When Westerners take these self-realizing journeys to Africa, Asia or wherever, the cinematographer and art director go to town. We're treated to an almost de rigueur list of old world landmarks: The old men whose silences speak volumes. Those dusty landscapes at sunrise. The crumbling ruins, the mosques, the tents, all emanating a sense of ancient mystery.

But that's only half the experience. These stories are supposed to be about inward odysseys, in which the hero, or heroine, metaphorically heaves out the psychic baggage from back home and downloads the local religion, beliefs and customs.

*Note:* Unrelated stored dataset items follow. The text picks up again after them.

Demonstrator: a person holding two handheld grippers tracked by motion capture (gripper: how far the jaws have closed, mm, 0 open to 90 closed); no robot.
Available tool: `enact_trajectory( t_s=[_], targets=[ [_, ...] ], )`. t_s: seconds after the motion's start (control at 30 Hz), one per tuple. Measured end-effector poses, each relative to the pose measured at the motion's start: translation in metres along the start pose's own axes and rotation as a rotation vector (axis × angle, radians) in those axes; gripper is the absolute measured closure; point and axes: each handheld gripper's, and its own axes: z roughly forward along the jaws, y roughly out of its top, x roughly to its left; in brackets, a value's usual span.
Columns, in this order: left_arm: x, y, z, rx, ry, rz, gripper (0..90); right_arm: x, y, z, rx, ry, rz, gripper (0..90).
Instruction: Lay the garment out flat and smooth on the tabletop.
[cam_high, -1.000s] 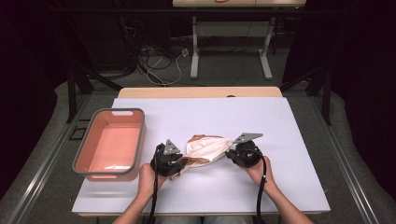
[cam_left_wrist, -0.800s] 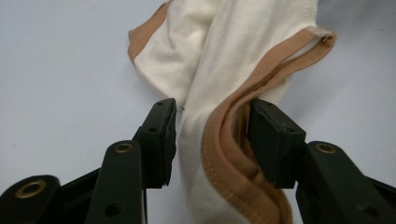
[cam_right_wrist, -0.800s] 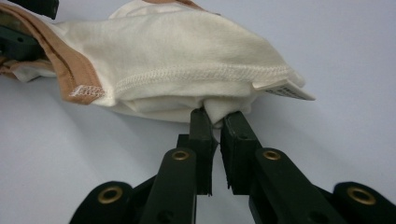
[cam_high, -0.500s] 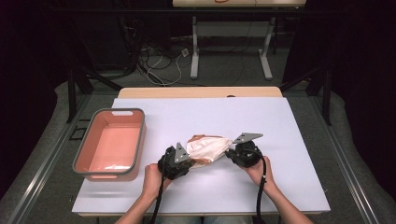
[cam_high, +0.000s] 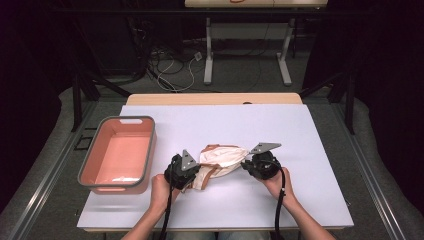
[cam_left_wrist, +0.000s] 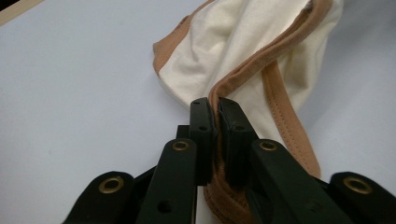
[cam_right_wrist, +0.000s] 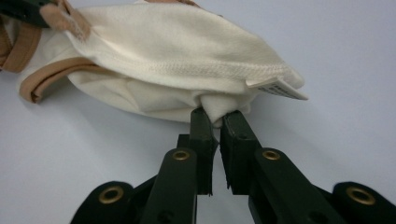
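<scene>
Gripping the cream garment (cam_high: 220, 159) at both ends, we have it bunched near the middle of the table's (cam_high: 310, 150) front half, well clear of every edge. Our left gripper (cam_left_wrist: 211, 105), whose jaws have just been closing, now pinches the tan band (cam_left_wrist: 261, 70) between them; our right gripper (cam_right_wrist: 214, 115) is clamped on a small fold of cream cloth beside the label (cam_right_wrist: 280, 88).

We judge the right hold the weaker one: so little fabric is caught that a firm pull apart could slip it free. On the left, the band could slide through the pads, or the strap could twist and tangle as we spread the piece. Dragging might also sweep cloth toward the pink bin (cam_high: 120, 152) at the table's left edge.

By our count: one garment, one bin, one label, two grippers.
</scene>
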Motion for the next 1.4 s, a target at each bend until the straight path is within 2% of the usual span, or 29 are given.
enact_trajectory(
  t_s=[0.2, 0.23, 0.33, 0.43, 0.7, 0.73, 0.8, 0.87, 0.93, 1.07, 1.13, 1.17, 1.2, 1.4],
  targets=[
    [0.005, -0.002, -0.001, -0.008, 0.016, -0.027, 84.8, 0.000, 0.000, 0.000, 0.008, -0.002, -0.002, 83.7],
    [0.006, -0.002, -0.001, -0.008, 0.017, -0.028, 84.8, 0.000, -0.001, 0.001, -0.007, 0.002, -0.001, 83.7],
    [0.008, -0.003, -0.001, -0.013, 0.021, -0.040, 84.8, 0.000, -0.001, 0.000, 0.031, 0.008, 0.000, 83.7],
    [0.010, -0.004, -0.001, -0.016, 0.023, -0.046, 84.8, 0.000, -0.002, 0.003, 0.023, 0.004, 0.001, 83.7],
    [0.014, -0.006, -0.001, -0.023, 0.019, -0.075, 84.8, -0.002, -0.003, 0.004, 0.066, 0.006, 0.008, 85.1],
    [0.014, -0.006, -0.001, -0.022, 0.022, -0.075, 84.8, -0.002, -0.003, 0.003, 0.082, 0.001, 0.007, 85.5],
    [0.016, -0.006, -0.002, -0.020, 0.030, -0.078, 84.7, -0.004, -0.004, 0.004, 0.080, -0.007, 0.012, 88.3],
    [0.018, -0.007, -0.002, -0.021, 0.022, -0.097, 84.7, -0.006, -0.005, 0.003, 0.079, -0.019, 0.019, 88.3],
    [0.020, -0.008, -0.002, -0.005, 0.004, -0.092, 84.3, -0.009, -0.005, 0.002, 0.077, -0.004, 0.030, 83.2],
    [0.017, -0.007, -0.001, -0.004, 0.002, -0.083, 82.9, -0.006, -0.004, 0.003, 0.064, 0.030, 0.007, 70.8],
    [0.017, -0.006, -0.001, 0.003, 0.002, -0.067, 81.1, -0.002, -0.002, 0.002, 0.080, 0.055, 0.004, 66.4],
    [0.016, -0.006, -0.001, -0.001, 0.004, -0.066, 79.8, -0.001, -0.002, 0.003, 0.068, 0.051, -0.006, 63.1],
    [0.015, -0.006, -0.001, 0.008, -0.003, -0.062, 77.2, -0.001, -0.001, 0.002, 0.075, 0.054, -0.009, 62.9],
    [0.005, -0.001, 0.002, 0.037, -0.003, 0.001, 59.2, 0.000, -0.002, 0.003, 0.041, 0.041, 0.004, 66.3]
  ],
)
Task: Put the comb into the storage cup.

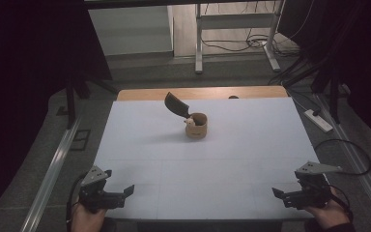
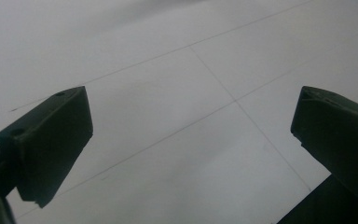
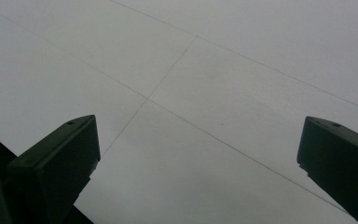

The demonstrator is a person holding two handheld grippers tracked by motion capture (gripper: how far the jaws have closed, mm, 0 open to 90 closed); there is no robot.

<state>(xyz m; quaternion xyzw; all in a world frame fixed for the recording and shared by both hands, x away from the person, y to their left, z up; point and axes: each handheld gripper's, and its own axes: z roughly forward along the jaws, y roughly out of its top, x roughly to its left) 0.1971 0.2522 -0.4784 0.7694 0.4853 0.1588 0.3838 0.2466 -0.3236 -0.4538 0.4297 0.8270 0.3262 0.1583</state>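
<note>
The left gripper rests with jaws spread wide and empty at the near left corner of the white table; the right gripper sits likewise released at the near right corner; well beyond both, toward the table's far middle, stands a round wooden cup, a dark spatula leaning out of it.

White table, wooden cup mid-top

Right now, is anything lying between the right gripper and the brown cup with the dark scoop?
Nothing: the high view shows bare white table between the right gripper and the cup.
</note>
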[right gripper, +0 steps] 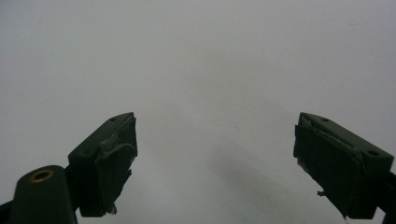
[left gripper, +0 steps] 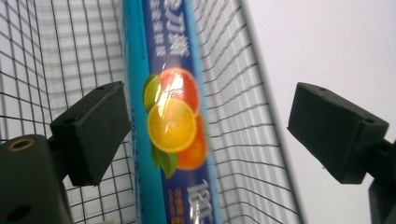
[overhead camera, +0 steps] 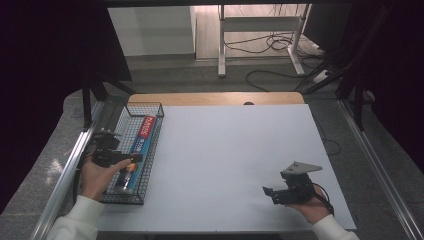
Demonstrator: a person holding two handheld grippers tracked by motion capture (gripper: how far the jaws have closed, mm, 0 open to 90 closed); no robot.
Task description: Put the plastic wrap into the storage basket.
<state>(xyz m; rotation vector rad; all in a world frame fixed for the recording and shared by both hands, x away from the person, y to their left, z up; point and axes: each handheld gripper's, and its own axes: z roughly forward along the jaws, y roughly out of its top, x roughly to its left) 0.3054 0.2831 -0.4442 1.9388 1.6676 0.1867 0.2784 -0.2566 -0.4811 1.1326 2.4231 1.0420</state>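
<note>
Left hand-held gripper (left gripper: 205,135) hovers wide open over the box (left gripper: 175,126) — its length running toward twelve o'clock inside the basket (overhead camera: 150,165).

White tabletop (overhead camera: 235,160); grey floor (overhead camera: 210,77) beyond; desk frame (overhead camera: 260,25); loose cables (overhead camera: 272,45).

Blue box (left gripper: 175,116) with a lighter blue edge, white lettering and orange-and-lime citrus slices printed on it; black wire-grid basket (overhead camera: 150,150); plain white counter (overhead camera: 230,165); black jaws on both grippers.
</note>
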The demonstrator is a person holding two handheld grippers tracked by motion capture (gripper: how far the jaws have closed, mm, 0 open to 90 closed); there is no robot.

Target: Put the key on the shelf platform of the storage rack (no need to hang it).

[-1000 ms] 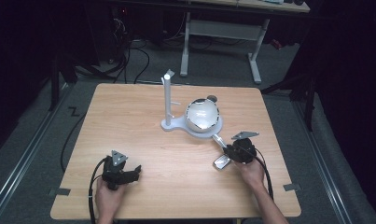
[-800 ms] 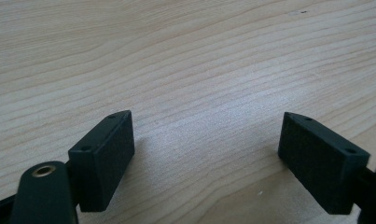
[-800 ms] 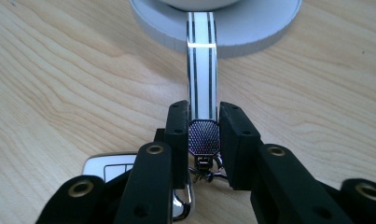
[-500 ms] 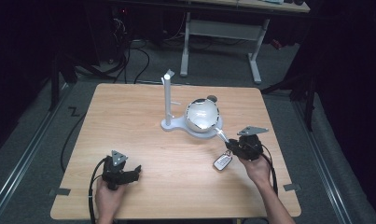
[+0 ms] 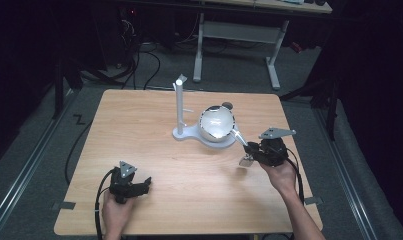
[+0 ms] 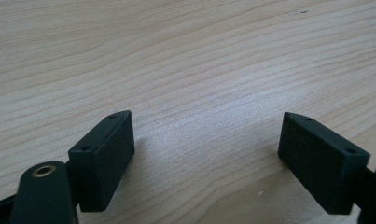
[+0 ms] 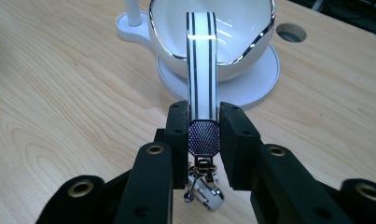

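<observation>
My right gripper (image 7: 204, 135) is shut on a keychain strap (image 7: 200, 56), white with black stripes and a dark mesh end piece. The strap points up toward a white bowl (image 7: 241, 37) with a chrome rim, and its tip overlaps the rim. A metal ring with a small silver piece (image 7: 202, 189) hangs below the jaws. In the high view the right gripper (image 5: 256, 150) sits just right of the bowl (image 5: 216, 122), strap (image 5: 239, 137) slanting toward it. The left gripper (image 5: 141, 184) rests near the table's front left; its jaws stand wide open over bare wood (image 6: 206, 144).
The bowl sits on a white stand base (image 7: 251, 88) with an upright post (image 5: 179, 102) to its left. A round hole (image 7: 291, 32) lies in the wooden table (image 5: 139, 125) behind the bowl. A desk frame and cables stand on the dark floor beyond.
The right gripper has lifted the keychain and moved it up toward the bowl, so the strap now reaches the rim. The left gripper has stayed put.
</observation>
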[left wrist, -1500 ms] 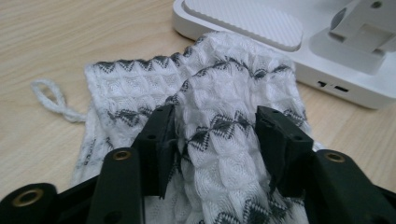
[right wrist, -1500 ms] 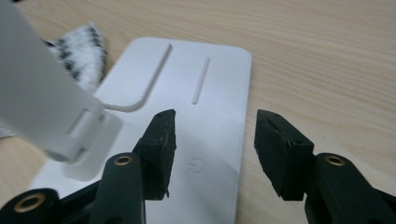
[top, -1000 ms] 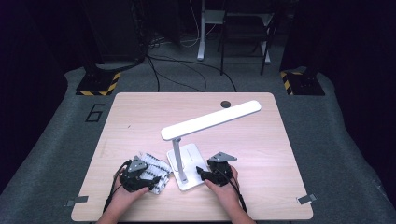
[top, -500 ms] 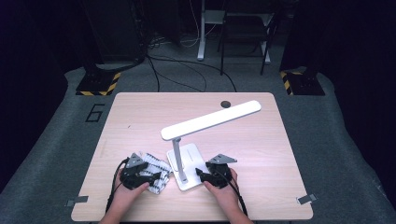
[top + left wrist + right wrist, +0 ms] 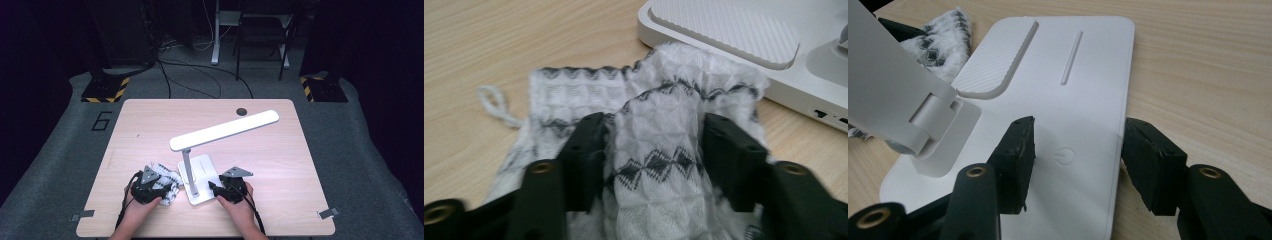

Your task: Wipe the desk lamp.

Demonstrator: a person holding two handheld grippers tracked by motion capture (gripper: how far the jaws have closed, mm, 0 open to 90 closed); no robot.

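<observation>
Cloth [image 5: 659, 150], white with dark diamond pattern, bunched at lower left of desk [image 5: 300, 150], touching lamp base [image 5: 202, 170]. Left gripper [image 5: 161, 186]: jaws just been closing, now clamped on raised fold of cloth. Right gripper [image 5: 1075, 150]: jaws apart over lamp base, astride power symbol [image 5: 1064, 156]. Lamp arm [image 5: 225, 129] slants toward upper right. Hands in same spots as before. "6" marked on floor, upper left.

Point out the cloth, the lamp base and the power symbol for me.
cloth [image 5: 659, 145], left gripper view, bunched fold between the jaws
lamp base [image 5: 1088, 85], right gripper view, flat top plate
power symbol [image 5: 1064, 156], right gripper view, printed circle on the base
</observation>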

The movie, which changes the names of the children to Bea (played by Bella Riza) and Lucy (Carrie Mullan) and the mother to Julia, revels in the country's geophysical majesty, and that stoned, Crosby-Stills-Nash mysticism about the place, but gives us a completely elliptical story.

Your eyes are fed with exotic people and locales. And the vicarious smell of kif (the basic cannabis smoked over there) wafts across, but your mind is only partially nourished by the human saga.

Escaping an unsatisfying life in England, which includes an estranged boyfriend and a drab apartment in South London, Julia and her two daughters arrive in Marrakech.

It isn't long before Julia and her girls become enthralled by a street tumbler called Bilal (Said Taghmaoui), who becomes Mom's lover.

"Hideous Kinky" skims from episode to episode, leaving out great chunks of exposition that could have enlightened us. You'd have to read the book, for instance, to know the phrase "hideous kinky" is simply a code phrase between the sisters to mean almost anything they want it to.

Bilal is fascinating and inscrutable, and you have to watch the whole film to see whether he comes through for his adopted family. There is also a somewhat affecting tension between Julia and her daughter Bea, whose dream is not to visit distant cultures but to be normal. But for the most part, we're stuck trying to divine profound meanings from the visual sideshow of landscapes, mosques and camels, as the story shifts from Marrakech to Algeria and back again. If we learn anything from this movie, it would be: When taking a trip to a far-off land, be sure to bring your credit cards. Otherwise you'll be stuck selling your own clothes or translating the work of blind poets.